__Required action__: Only lines with the word "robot" belong in the answer; copy them from the records below.

<<<<

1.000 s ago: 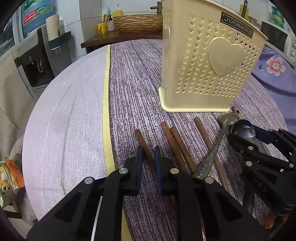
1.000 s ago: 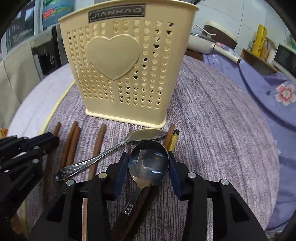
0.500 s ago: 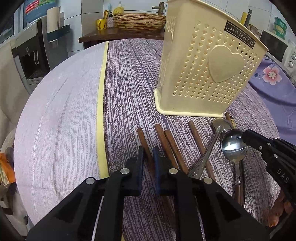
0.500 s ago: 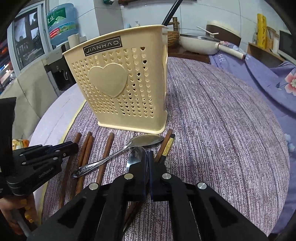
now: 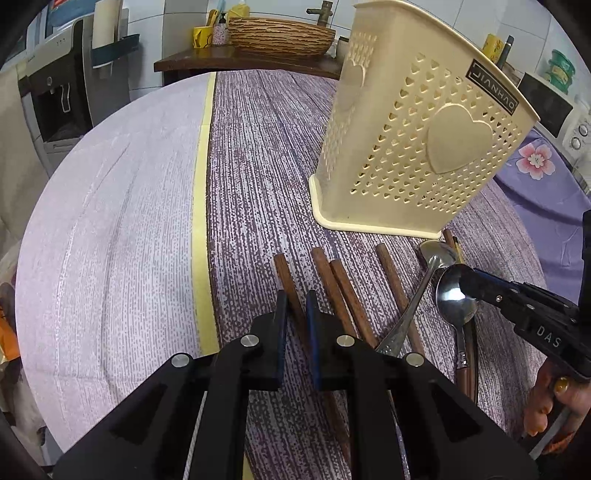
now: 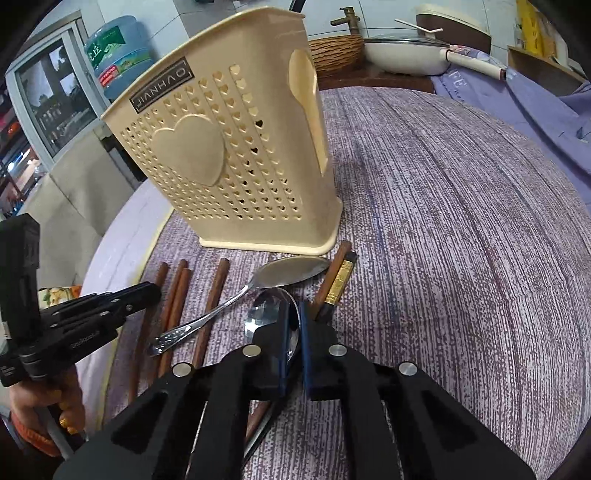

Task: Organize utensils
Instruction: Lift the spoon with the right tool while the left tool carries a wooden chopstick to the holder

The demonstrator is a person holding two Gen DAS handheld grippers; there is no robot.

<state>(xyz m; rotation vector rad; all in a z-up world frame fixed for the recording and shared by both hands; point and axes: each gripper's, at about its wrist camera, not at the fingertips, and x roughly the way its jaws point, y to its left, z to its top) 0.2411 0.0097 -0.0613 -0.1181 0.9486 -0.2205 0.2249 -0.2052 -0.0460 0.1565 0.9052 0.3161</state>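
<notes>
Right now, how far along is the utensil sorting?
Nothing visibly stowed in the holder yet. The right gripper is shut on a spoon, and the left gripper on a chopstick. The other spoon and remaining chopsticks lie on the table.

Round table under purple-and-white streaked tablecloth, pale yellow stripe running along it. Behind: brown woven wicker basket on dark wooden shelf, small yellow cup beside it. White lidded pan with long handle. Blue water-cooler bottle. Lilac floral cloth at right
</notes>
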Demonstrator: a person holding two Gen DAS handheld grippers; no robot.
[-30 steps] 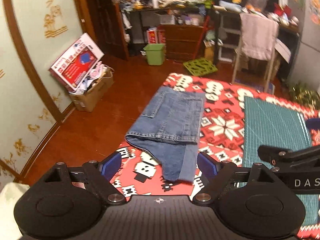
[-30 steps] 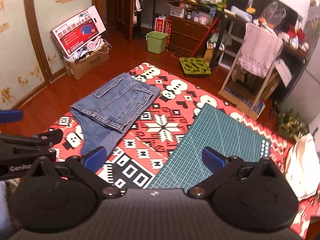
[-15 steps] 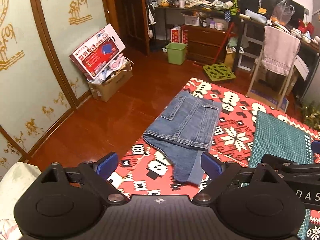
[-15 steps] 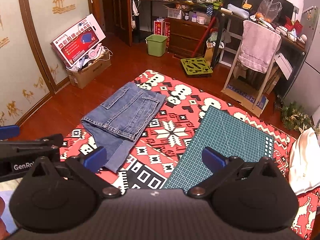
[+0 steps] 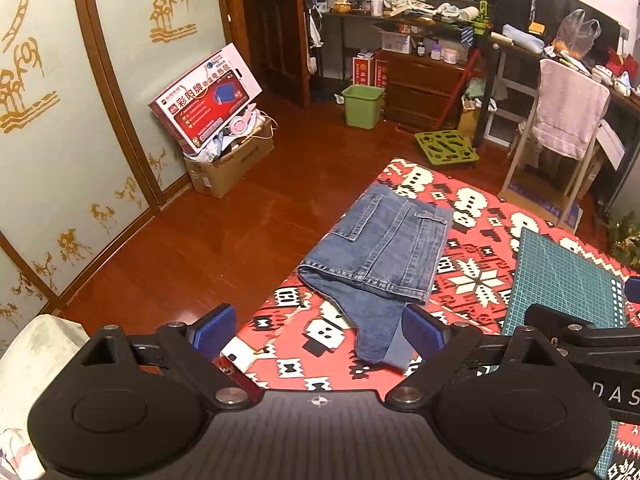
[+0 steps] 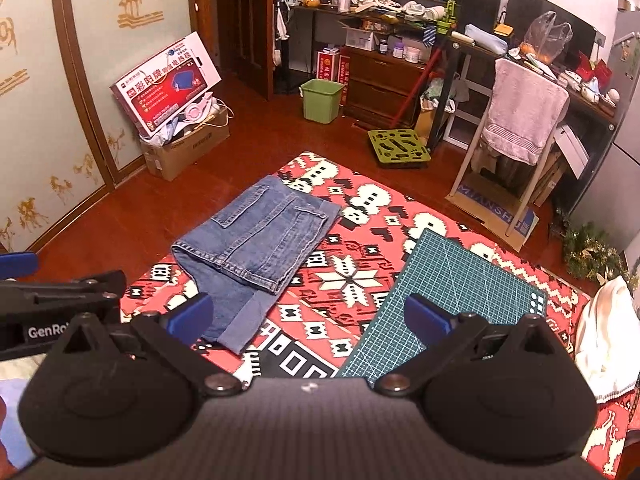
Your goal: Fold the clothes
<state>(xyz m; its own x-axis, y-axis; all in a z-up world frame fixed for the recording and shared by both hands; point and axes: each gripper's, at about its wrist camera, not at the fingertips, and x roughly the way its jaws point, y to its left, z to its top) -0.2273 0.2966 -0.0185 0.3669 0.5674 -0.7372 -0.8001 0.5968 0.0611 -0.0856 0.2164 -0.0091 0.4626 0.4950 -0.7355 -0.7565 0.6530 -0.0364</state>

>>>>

__Solution to the exercise__:
The demonstrator is a person holding two Gen DAS handheld grippers; there is no robot.
Demonstrator: a person holding two Gen DAS handheld grippers; no robot.

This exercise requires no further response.